In [2]:
device = 'cpu'
#device = 'cuda'

In [3]:
import torch.nn.functional as F
from torch import nn
import torch

class MSA(nn.Module):
    def __init__(self, input_dim, embed_dim, num_heads):
        '''
        input_dim: Dimension of input token embeddings
        embed_dim: Dimension of internal key, query, and value embeddings
        num_heads: Number of self-attention heads
        '''

        super().__init__()

        self.input_dim = input_dim
        self.embed_dim = embed_dim
        self.num_heads = num_heads

        self.K_embed = nn.Linear(input_dim, embed_dim, bias=False)
        self.Q_embed = nn.Linear(input_dim, embed_dim, bias=False)
        self.V_embed = nn.Linear(input_dim, embed_dim, bias=False)
        self.out_embed = nn.Linear(embed_dim, embed_dim, bias=False)

    def forward(self, x):
        '''
        x: input of shape (batch_size, max_length, input_dim)
        return: output of shape (batch_size, max_length, embed_dim)
        '''

        batch_size, max_length, given_input_dim = x.shape
        assert given_input_dim == self.input_dim
        assert max_length % self.num_heads == 0

        # Compute K, Q, V
        K = self.K_embed(x)  # (batch_size, max_length, embed_dim)
        Q = self.Q_embed(x)  # (batch_size, max_length, embed_dim)
        V = self.V_embed(x)  # (batch_size, max_length, embed_dim)

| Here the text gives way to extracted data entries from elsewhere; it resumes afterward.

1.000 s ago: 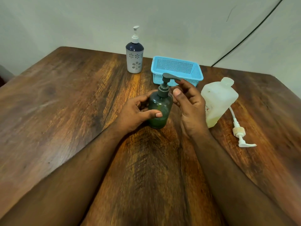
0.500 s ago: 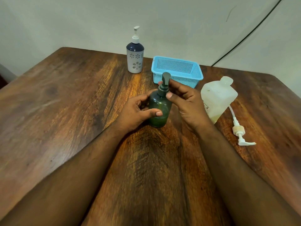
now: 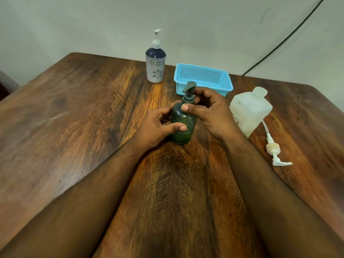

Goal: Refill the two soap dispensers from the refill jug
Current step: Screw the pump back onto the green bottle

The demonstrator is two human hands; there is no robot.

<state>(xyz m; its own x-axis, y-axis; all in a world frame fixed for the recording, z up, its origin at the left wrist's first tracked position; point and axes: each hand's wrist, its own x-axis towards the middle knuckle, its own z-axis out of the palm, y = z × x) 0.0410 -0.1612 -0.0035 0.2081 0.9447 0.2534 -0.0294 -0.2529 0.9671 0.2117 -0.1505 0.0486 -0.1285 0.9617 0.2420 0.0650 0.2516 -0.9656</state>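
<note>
A dark green soap dispenser (image 3: 183,125) stands upright at the table's middle. My left hand (image 3: 158,125) grips its body from the left. My right hand (image 3: 208,110) pinches the grey pump collar (image 3: 188,98) at its neck, thumb in front. The pump spout points left and toward me. A white and navy flowered dispenser (image 3: 156,65) stands at the back with its pump on. The translucent refill jug (image 3: 250,110) stands to the right, a little yellowish liquid at its bottom. Its white pump with tube (image 3: 273,149) lies on the table beside it.
A light blue perforated basket (image 3: 203,79) sits behind the green dispenser. The wooden table (image 3: 83,127) stretches wide to the left. A black cable (image 3: 284,38) runs down the wall at the back right.
The green dispenser's pump head has turned from pointing right to pointing left and toward me. My right hand has shifted its hold round the collar; my left hand stays on the bottle.
</note>
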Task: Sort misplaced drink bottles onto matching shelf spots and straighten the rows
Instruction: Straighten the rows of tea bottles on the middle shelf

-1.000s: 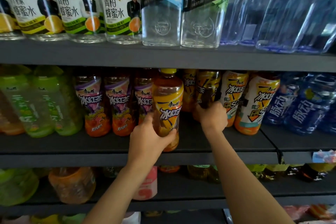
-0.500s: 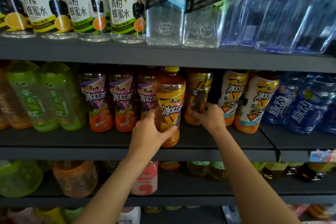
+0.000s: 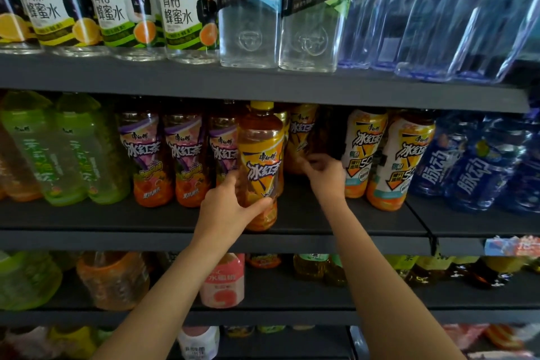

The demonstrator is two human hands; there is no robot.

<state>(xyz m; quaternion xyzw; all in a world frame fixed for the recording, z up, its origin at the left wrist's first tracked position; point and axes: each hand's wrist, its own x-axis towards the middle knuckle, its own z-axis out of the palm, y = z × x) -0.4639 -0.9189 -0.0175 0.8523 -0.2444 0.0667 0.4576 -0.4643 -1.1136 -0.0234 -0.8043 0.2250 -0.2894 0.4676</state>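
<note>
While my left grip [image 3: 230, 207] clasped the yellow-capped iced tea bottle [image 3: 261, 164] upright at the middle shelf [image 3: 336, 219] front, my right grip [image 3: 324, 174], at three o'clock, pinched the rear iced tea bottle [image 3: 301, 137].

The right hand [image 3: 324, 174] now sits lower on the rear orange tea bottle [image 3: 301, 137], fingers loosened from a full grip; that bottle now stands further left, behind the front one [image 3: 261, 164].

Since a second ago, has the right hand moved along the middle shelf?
Yes. The right hand has slid leftward, away from the white-labelled tea bottle, drawing the back orange bottle toward the front bottle.
</note>
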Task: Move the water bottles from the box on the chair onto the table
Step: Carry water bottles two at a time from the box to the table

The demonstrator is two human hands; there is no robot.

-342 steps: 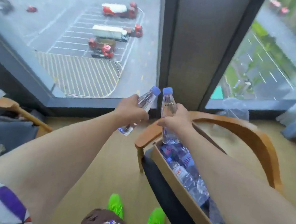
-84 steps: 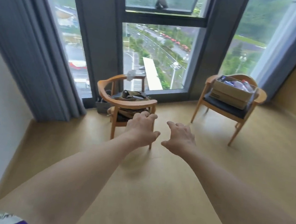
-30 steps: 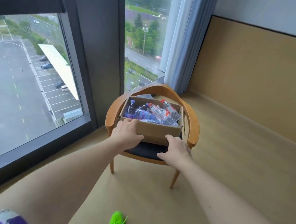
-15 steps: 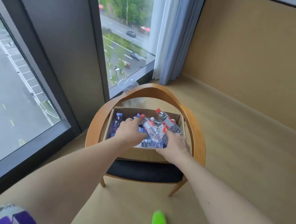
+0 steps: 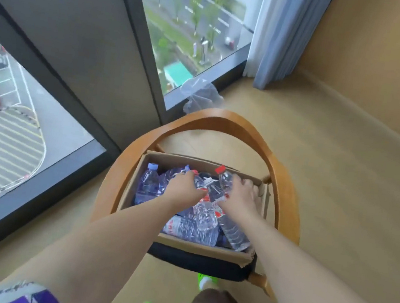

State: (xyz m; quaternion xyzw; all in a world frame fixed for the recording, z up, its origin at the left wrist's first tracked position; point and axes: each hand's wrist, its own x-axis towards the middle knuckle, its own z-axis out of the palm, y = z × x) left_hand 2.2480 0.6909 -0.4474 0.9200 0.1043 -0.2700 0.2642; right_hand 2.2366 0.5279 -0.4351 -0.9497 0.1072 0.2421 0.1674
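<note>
The left hand (image 5: pixel 182 191) is closed on a clear bottle (image 5: pixel 204 210), the right hand (image 5: pixel 240 196) on a red-capped bottle (image 5: pixel 227 207) — both are best lifted straight up, clear of the box (image 5: pixel 194 249) rim.

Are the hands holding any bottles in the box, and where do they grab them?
Right hand wraps the middle of a clear red-capped plastic bottle. Left hand closes on another clear bottle near its upper body; the exact spot is hidden.

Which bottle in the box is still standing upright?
The blue-capped bottle in the box's far-left corner, left of the left hand. It stands cap-up; the red-capped ones lie tilted or flat.
</note>
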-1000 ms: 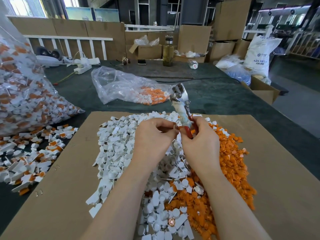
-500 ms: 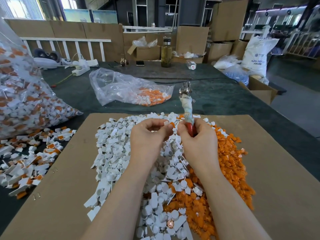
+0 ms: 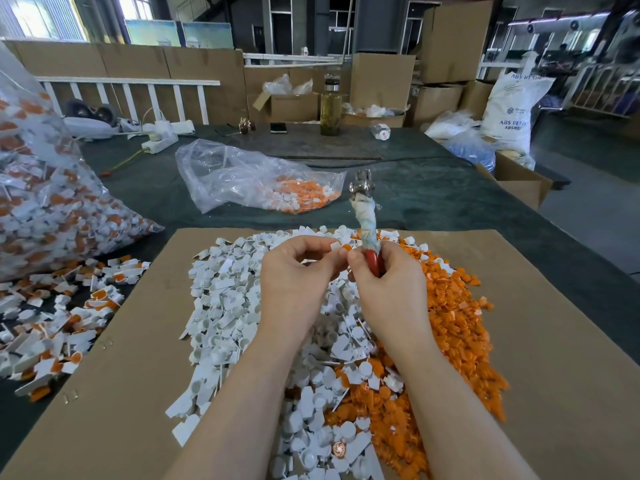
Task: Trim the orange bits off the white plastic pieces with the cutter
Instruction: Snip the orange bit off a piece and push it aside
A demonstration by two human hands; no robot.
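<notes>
My left hand (image 3: 294, 271) pinches a small white plastic piece (image 3: 335, 246) with an orange bit at its tip. Right beside it, my right hand (image 3: 384, 282) grips the cutter (image 3: 363, 209) by its red handle; the cloth-wrapped shaft and metal head point up and away. The two hands touch at the fingertips above a cardboard sheet (image 3: 519, 341). Under them lie a heap of white pieces (image 3: 228, 306) on the left and a heap of orange bits (image 3: 457, 323) on the right.
A large clear bag of untrimmed pieces (image 3: 45, 209) sits at the left, with loose untrimmed pieces (image 3: 52, 323) spilled below it. A smaller plastic bag (image 3: 249, 178) lies behind the cardboard. A glass bottle (image 3: 330, 109), power strip (image 3: 159, 142) and cartons stand at the table's far side.
The cutter has swung from leaning left to nearly upright, and both hands have lifted slightly. The left hand's fingertips now show a white piece with orange at its tip.
</notes>
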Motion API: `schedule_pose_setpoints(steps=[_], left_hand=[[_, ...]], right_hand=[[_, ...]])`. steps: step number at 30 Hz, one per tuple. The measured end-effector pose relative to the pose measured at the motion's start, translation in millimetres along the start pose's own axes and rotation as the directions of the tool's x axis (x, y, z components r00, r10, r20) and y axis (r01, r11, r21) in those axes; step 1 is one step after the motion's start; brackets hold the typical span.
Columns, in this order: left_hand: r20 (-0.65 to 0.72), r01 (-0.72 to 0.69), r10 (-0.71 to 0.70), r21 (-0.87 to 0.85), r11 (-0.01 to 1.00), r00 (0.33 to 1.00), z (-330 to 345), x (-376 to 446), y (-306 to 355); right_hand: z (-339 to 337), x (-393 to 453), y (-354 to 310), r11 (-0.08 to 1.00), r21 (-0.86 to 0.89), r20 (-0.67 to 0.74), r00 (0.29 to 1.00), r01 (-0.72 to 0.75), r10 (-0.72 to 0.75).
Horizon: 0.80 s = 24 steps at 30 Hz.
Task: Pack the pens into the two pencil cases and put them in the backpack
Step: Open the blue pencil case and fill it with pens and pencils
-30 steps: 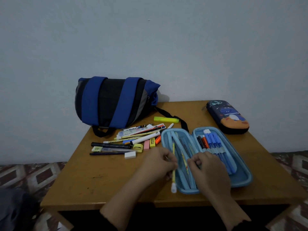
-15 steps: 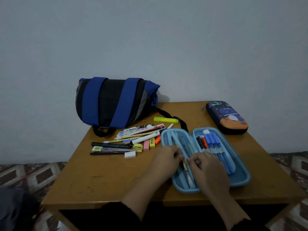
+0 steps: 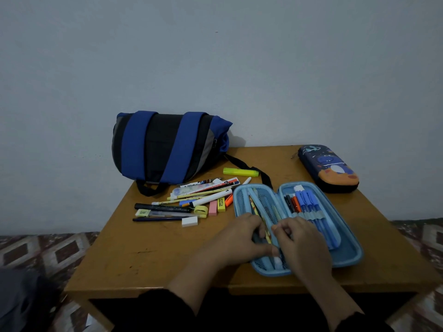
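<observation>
Your left hand (image 3: 242,238) and right hand (image 3: 299,240) both rest in the left half of the open light-blue hard-shell pencil case (image 3: 345,259), fingers curled around a yellow pencil (image 3: 254,208) in its mesh pocket. Left of the case lies the loose pen pile (image 3: 191,200); behind that pile, the blue-and-black fabric backpack (image 3: 167,147).

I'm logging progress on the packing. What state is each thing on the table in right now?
light blue pencil case: open flat, pens in both halves
dark pencil case: closed, lying apart
backpack: on its side; whether it is zipped cannot be seen
loose pens: unpacked, piled on the table
left hand: gripping a pen in the case
right hand: fingers curled at the case's mesh pocket
</observation>
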<state>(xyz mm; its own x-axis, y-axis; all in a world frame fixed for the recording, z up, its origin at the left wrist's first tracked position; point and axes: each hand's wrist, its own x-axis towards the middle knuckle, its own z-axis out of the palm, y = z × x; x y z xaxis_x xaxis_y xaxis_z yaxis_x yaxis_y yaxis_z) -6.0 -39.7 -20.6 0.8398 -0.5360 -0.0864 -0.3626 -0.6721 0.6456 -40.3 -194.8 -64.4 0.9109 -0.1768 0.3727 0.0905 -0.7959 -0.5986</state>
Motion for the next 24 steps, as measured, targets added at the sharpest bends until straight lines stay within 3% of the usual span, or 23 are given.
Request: schedule_pose_setpoints(steps=[9,17,24], left_hand=[[0.090,0.008,-0.013,0.054,0.999,0.996,0.5,-2.4,-1.1],[-0.011,-0.019,0.019,0.046,0.999,1.000,6.4,-3.7,-6.3],[0.006,-0.054,0.055,-0.034,0.998,0.998,5.1,-4.2,-11.8]], right_hand=[[0.6,-0.8,-0.4,1.000,-0.024,-0.029,0.999,0.013,-0.014],[-0.2,-1.4,-0.8,1.000,-0.013,-0.023,1.000,0.010,-0.010],[-0.3,-0.5,0.5,1.000,0.004,-0.021,1.000,0.011,-0.010]])
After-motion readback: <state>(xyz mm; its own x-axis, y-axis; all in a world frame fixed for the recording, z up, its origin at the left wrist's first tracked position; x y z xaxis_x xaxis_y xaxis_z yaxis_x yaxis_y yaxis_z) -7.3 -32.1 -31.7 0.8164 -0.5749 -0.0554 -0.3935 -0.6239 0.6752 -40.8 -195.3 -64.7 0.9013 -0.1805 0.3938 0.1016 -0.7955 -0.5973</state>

        # Split into heads
        indiv_dim = self.embed_dim // self.num_heads
        K = K.reshape(batch_size, max_length, self.num_heads, indiv_dim)
        Q = Q.reshape(batch_size, max_length, self.num_heads, indiv_dim)
        V = V.reshape(batch_size, max_length, self.num_heads, indiv_dim)

        # Permute dimensions for batch matrix multiplication
        K = K.permute(0, 2, 1, 3)  # (batch_size, num_heads, max_length, indiv_dim)
        Q = Q.permute(0, 2, 1, 3)
        V = V.permute(0, 2, 1, 3)

        # Reshape for batch matrix multiplication
        K = K.reshape(batch_size * self.num_heads, max_length, indiv_dim)
        Q = Q.reshape(batch_size * self.num_heads, max_length, indiv_dim)
        V = V.reshape(batch_size * self.num_heads, max_length, indiv_dim)

        # Compute QK^T
        K_T = K.permute(0, 2, 1)  # (batch_size * num_heads, indiv_dim, max_length)
        QK = torch.bmm(Q, K_T)  # (batch_size * num_heads, max_length, max_length)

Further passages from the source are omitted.